Supported source databases: Azure, BigQuery, SQL Server, MongoDB, MySQL, NetSuite, PostgreSQL, Redshift, Salesforce Service Cloud (via SOQL), and Snowflake (used mostly for non-matching regions). SSH connections are supported for external databases that require it. Allowlisting of Daasity servers is also supported.
Supported destination warehouses: Snowflake, Redshift, and BigQuery.
Each replicator syncs data from a single source table. Aliases are not supported at the source level. Certain special data types and features — including BigQuery Star Tables and Arrays — are also unsupported. Joins are partially supported; see Important Notes on SQL Query Statement for details.
Syncs run at configurable intervals using Daasity custom workflows. Note that depending on data volume, very high-frequency intervals (e.g., hourly syncs of tens of millions of rows) may not be attainable.
Supported Sources and Destinations
Azure
Snowflake
BigQuery
Redshift
SQL Server
BigQuery
MongoDB
MySQL
NetSuite
PostgreSQL
Redshift
Salesforce Service Cloud (SOQL)
Snowflake
Setting Up a Database Replicator
Database replication in Daasity is organized into two entities:
A Data Source — the parent entity that stores your database credentials.
One or more Database Integrations — child entities that store the metadata required to synchronize individual tables.
Creating a Database Integration
Setting up a table sync is a multi-step process. Each step collects metadata needed for the replication.
Step 1: Name Your Integration
Choose a Name for the integration. This is a display label used to identify the integration among others (e.g., PRODUCTION DB - ORDERS). It has no validation against the actual data, so be thoughtful with naming.

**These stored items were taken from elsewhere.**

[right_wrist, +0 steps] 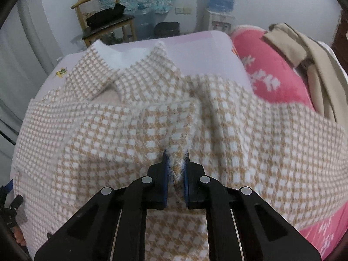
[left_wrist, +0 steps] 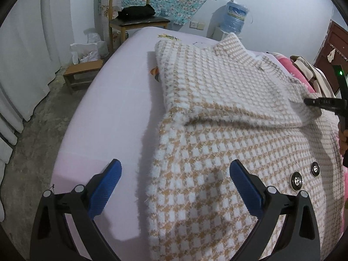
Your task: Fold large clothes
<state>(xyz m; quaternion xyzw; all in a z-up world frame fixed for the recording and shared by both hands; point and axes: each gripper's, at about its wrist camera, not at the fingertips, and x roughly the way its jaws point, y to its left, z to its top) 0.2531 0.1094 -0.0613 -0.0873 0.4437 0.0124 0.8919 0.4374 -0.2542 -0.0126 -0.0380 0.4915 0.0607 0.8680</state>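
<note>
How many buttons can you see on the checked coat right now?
2. Both dark buttons sit close together on the checked coat near the left wrist view's right edge: one lower, one up and to its right. Others may be hidden under the folds.

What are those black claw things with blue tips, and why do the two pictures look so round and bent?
No robot here: a person carries a hand-held gripper in each hand, each with a wide-angle camera looking along its two fingers, which bends the view. One picture comes from the left hand-held gripper, open above the edge of a tan-and-white checked coat spread on a pale bed. The other comes from the right hand-held gripper, shut on a pinch of that coat. A pink blanket lies beside it.
</note>
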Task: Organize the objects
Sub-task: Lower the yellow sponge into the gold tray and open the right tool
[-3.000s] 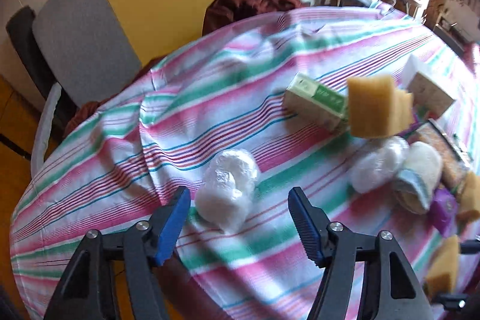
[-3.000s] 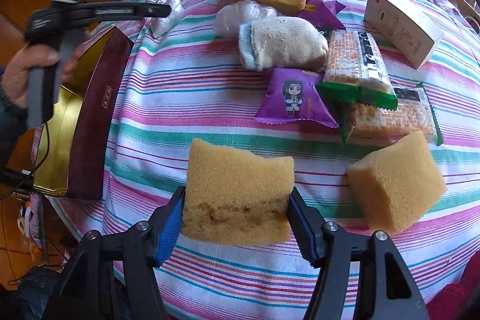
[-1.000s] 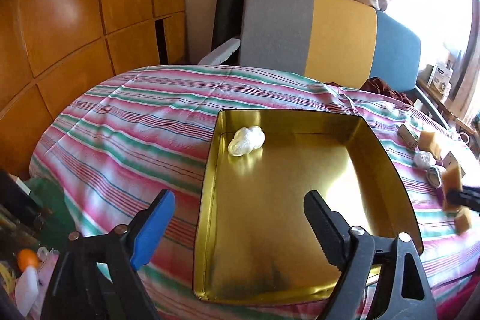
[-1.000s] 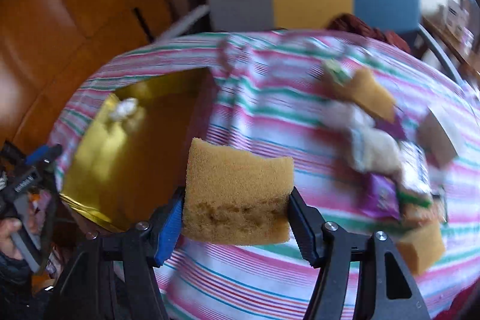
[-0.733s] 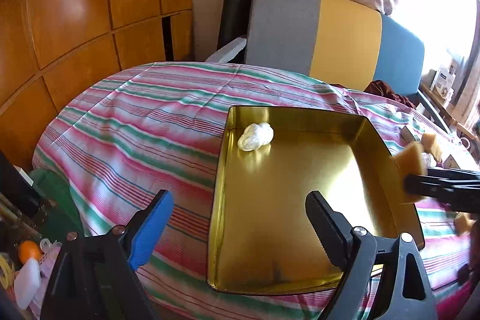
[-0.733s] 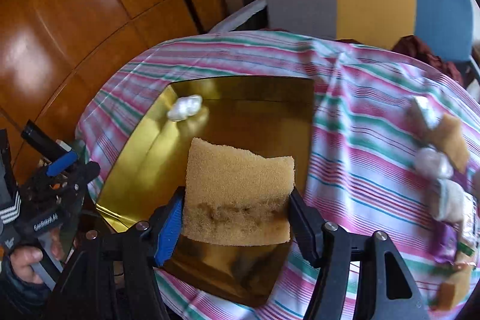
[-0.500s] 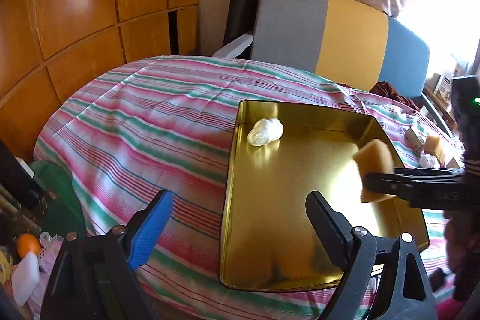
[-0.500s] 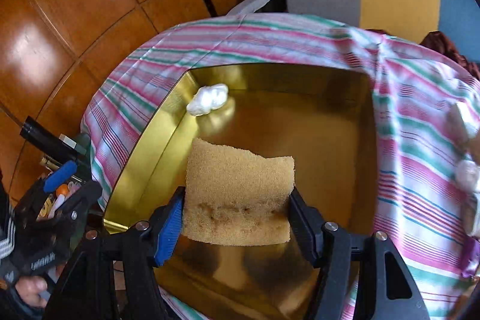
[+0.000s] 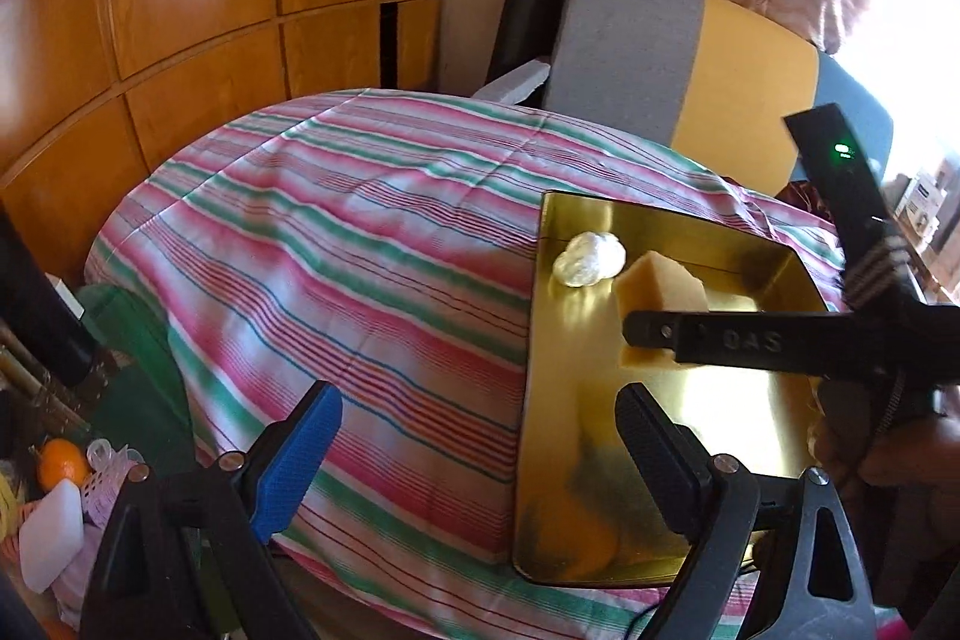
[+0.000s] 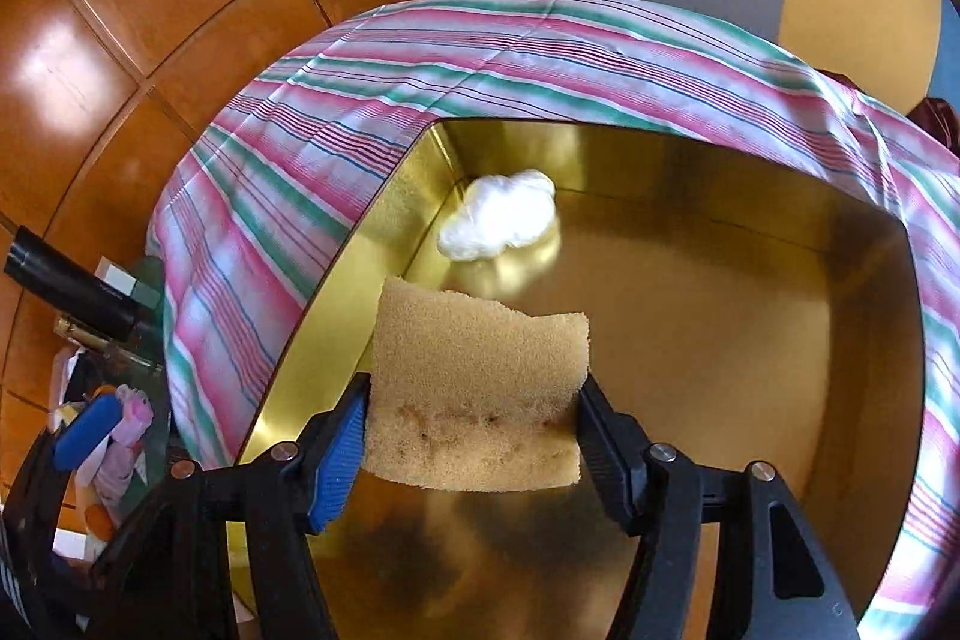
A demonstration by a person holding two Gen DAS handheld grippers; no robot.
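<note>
Fingers of the right gripper (image 10: pixel 471 439) are pinching the sponge (image 10: pixel 477 394) above the gold tray (image 10: pixel 750 340), near the white bundle (image 10: pixel 498 214); left gripper (image 9: pixel 474 451) is opening, empty. Releasing high risks a bounce-out.

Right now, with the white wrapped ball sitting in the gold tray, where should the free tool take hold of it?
Come from above and pinch the white wrapped ball across its narrow middle. It lies close to the gold tray wall near a corner, so a sideways approach would probably hit the rim.
</note>
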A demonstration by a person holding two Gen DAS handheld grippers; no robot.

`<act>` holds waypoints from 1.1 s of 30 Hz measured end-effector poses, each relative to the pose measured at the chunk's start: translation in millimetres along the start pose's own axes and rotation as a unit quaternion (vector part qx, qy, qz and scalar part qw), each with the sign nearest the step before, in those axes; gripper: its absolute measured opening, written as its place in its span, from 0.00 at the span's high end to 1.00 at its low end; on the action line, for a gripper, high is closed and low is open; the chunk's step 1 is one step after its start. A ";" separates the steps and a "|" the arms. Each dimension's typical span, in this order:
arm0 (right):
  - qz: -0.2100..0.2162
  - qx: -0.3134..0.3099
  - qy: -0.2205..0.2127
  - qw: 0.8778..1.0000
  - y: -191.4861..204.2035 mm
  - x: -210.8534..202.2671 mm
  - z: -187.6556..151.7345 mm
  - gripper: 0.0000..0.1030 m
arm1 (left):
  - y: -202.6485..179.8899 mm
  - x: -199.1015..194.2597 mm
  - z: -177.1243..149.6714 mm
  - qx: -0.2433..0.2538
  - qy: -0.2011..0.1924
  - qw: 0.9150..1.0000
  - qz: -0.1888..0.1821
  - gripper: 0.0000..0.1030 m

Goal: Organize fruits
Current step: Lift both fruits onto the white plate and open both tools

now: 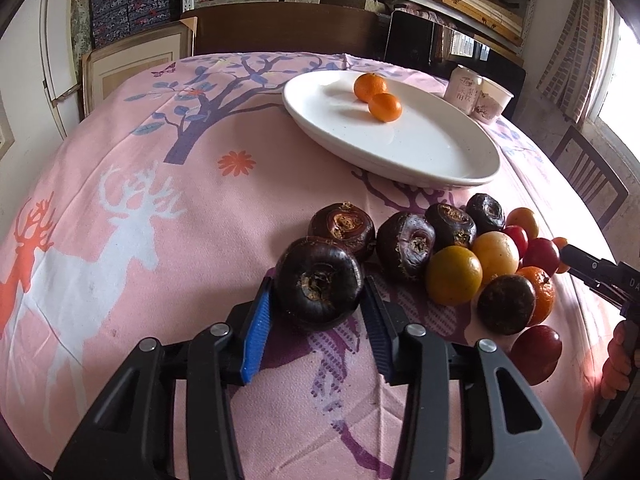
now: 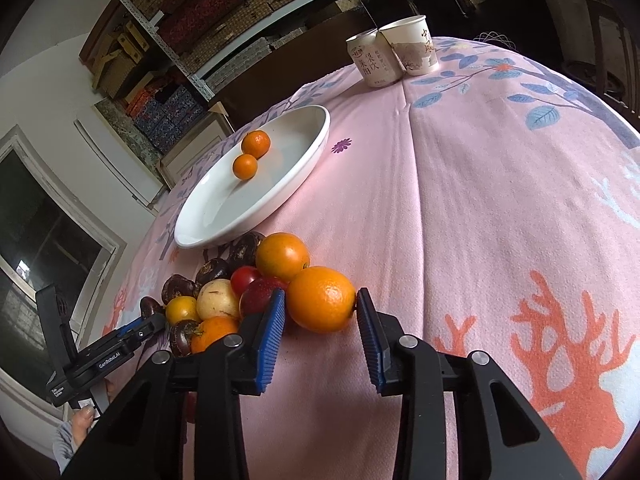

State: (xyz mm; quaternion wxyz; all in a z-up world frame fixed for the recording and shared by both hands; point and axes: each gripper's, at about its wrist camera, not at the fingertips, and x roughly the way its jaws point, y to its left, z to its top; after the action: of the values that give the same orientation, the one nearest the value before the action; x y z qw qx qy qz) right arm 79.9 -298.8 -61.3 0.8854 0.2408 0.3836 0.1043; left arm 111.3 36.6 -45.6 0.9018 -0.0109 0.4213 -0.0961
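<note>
Left wrist view: left gripper [image 1: 319,292] is clamped on a dark water chestnut [image 1: 319,281], one blue pad [image 1: 256,332] on each flank, at the near-left edge of the fruit pile.
Grip rationale: the chestnut sits apart from its neighbours, so the jaws reach both sides without pushing other fruit; judged a sound hold for a lift.
Pile: four more water chestnuts, yellow-orange citrus, small red fruits and a mandarin lie bunched on the pink tablecloth [image 1: 132,208], many touching.
White oval plate [image 1: 460,168]: beyond the pile, holding two small mandarins [image 1: 378,96] side by side; most of its floor is bare, so it is judged the destination.
Background: drink can [image 1: 464,90] and paper cup [image 1: 496,102] behind the plate, clear of the work.

Right wrist view: right gripper [image 2: 321,312] is closed on an orange [image 2: 321,299], pads meeting it left and right, at the pile's right edge.
Grip rationale: the outermost fruit is taken, leaving the red fruit just beside it undisturbed.
Plate position: up and left of the pile, near it.
Task status: judged early; only two fruits are plated, most are not yet sorted.
Risk: round fruit may roll once its neighbours are lifted away.
</note>
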 end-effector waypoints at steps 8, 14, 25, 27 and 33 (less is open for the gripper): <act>0.004 0.001 -0.027 1.000 0.0 -10.6 -0.5 0.64 | -6.1 -23.5 5.0 0.003 -0.046 0.999 -0.006 0.58; 0.043 0.018 -0.023 0.999 10.8 -11.1 24.1 0.64 | -17.6 -26.2 44.9 0.002 -0.058 0.998 -0.015 0.58; 0.032 -0.044 -0.029 0.998 76.0 55.2 81.1 0.64 | -34.7 31.3 90.3 -0.003 -0.036 0.999 -0.036 0.58; 0.031 -0.056 -0.025 0.998 78.6 63.7 82.5 0.64 | -31.1 37.8 91.3 -0.012 -0.029 0.999 -0.039 0.58; 0.030 -0.051 -0.049 0.997 71.1 52.7 82.2 0.55 | -27.2 28.9 89.3 -0.018 -0.055 0.998 -0.037 0.35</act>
State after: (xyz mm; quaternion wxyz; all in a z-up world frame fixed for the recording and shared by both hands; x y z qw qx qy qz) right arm 175.9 -246.6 -10.0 0.9109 0.2117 0.3262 0.1381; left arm 192.9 -0.8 -7.1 0.9189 -0.0486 0.3722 -0.1213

Step 2: Select Your Source
Configure the source of the data to be replicated:
Data Source — If your account has multiple data sources, select the one that connects to the database containing your target table.
Source Schema and Source Table — Enter the schema and table name from the source database. Ensure there are no typos and that the credentials on the data source have access to both. The system will validate existence when you click Create.

Step 3: Configure Your Destination
Define where the replicated data will land:
Destination Schema — Will be created if it doesn't exist. Must be a valid schema name (cannot start with a number, no special characters except underscores).
Destination Table — Will be created if it doesn't exist. Must be a valid table name. The process will fail if the destination table already exists.

Step 4: Choose a Sync Action
Select how data should be loaded into the destination table:
Full Data Replacement (Truncsert) — Deletes all existing records in the destination before loading. Use when the source table is small, you don't need to retain historical data, or you cannot define a primary key.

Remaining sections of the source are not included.